Politicians are well aware of these problems and, instead of working to remedy the situation, they take advantage of the decline of reason for their own purposes. They do not discuss any ideas in detail. Instead of debating their philosophy or ideology with their political opponents (as has been done for about two centuries), they spew banal platitudes that can be accommodated in a thirty-second sound bite on the nightly news or a twelve-word paragraph in the newspaper. Instead of voting for political leaders, we’re presented with actors telling their followers what they want to hear and what to believe. Luckily for the politicians, our educational system is producing the sort of mindless drones who believe the mental pabulum dished up to them in the nightly news and who have been trained to simply believe what those in authority tell them to believe.

There are some real problems in our country, and these three systemic failures are only exacerbating these problems. The presidential election is one of the most obvious manifestations of this systemic failure. For example, one candidate’s entire platform consisted of one word, “Change.” This extensive platform had the advantage of being understood by Americans with a sixth-grade education and it came in well under the 30-second sound bite limit. It could also mean whatever the listener wanted it to mean. The other candidate’s platform was twice as long with “Country First.” This had the same advantage as the one-word platform, plus it could appeal to everybody from George Washington to Adolf Hitler.

The reaction of many Americans to the election of Barack Obama as the next president of the United States clearly reflects the systemic failure of the educational, media, and political systems. Much of the praise by “liberals” for Obama borders on religious zealotry. Some people were voting for the next savior, not the next president http://www.dominica-weekly.com/ramblings/is-barack-obama-the-second-coming-of-christ).
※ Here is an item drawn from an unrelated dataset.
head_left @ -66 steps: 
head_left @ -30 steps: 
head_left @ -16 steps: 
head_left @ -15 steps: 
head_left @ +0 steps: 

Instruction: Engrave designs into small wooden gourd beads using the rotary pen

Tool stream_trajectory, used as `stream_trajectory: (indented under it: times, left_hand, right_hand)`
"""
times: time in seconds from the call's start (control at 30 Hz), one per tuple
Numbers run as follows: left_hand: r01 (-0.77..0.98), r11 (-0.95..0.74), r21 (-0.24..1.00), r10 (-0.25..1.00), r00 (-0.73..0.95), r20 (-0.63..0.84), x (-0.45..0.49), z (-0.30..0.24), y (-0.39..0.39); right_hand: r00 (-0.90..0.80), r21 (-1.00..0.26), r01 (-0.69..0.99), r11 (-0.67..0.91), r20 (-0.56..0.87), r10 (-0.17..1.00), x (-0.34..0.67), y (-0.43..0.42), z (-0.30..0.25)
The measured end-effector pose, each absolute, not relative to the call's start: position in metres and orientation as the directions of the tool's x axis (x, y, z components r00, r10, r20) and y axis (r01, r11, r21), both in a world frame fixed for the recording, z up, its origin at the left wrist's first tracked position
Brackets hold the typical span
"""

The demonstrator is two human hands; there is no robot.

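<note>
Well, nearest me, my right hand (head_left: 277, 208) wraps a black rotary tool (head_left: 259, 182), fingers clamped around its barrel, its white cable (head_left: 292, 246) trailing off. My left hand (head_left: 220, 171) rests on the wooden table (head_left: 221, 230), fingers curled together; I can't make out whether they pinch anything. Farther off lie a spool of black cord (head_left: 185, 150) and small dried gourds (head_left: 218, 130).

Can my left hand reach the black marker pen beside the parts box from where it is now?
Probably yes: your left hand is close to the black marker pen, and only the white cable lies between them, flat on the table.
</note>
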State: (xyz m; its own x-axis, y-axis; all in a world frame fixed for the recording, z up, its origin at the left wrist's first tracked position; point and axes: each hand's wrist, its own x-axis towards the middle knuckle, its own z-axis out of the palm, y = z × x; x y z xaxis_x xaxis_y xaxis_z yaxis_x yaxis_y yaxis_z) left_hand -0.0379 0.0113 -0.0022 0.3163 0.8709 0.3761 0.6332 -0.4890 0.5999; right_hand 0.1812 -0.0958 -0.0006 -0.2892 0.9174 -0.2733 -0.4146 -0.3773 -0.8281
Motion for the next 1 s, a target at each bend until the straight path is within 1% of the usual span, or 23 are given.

If you have a DVR, search “Barack Obama coin” in program titles. You will get over two pages of shop-at-home networks selling these holy relics. At least one school has been re-named “Barack Obama Elementary School” (http://www.cbsnews.com/stories/2008/11/21/national/main4626367.shtml), an honor usually reserved to somebody who has accomplished something after long service to the state or community. The media presents his frequent announcements from the (fabricated) “Office of the President-Elect” as if it were holy writ presented by Moses come down from Mt. Sinai. This personal adulation has never been seen before in this country. It runs completely counter to our system of democracy which has always maintained a healthy skepticism of politicians. It’s the kind of emotional hero worship one finds in Third World politics.

On the other hand, there are a number of “conservatives” who console themselves by saying that at least Obama won’t be in office for long. They darkly hint that he might be assassinated. Anecdotally, I’ve heard of some miscreants suggesting that his assassination would be good for the country. Such sentiments are un-American and any true “patriot” should exercise his or her rights of free expression to mash out the guts of these troglodytes. It’s embarrassing to be an American when the election of Obama apparently resulted in an increase in the number of new members to the Ku Klux Klan and similar groups of idiots (http://www.latimes.com/news/nationworld/nation/la-na-klan23-2008nov23,0,7570102.story).




Barack Obama is not the second coming of the Lord, nor is he the anti-Christ. He is, not simply, the next president of the United States. As Americans, we need to address seriously the problems in the educational, media, and political systems that resulted in the selection of the leader of our nation coming down to personalities, character assassinations, and simple-minded rhetoric instead of substantive discussions of the issues and problems facing our country. We may have selected the best person for the job, but, with the seriously flawed nature of the systems, we’ll never know because we, as Americans, have allowed democracy to degenerate into idiocracy.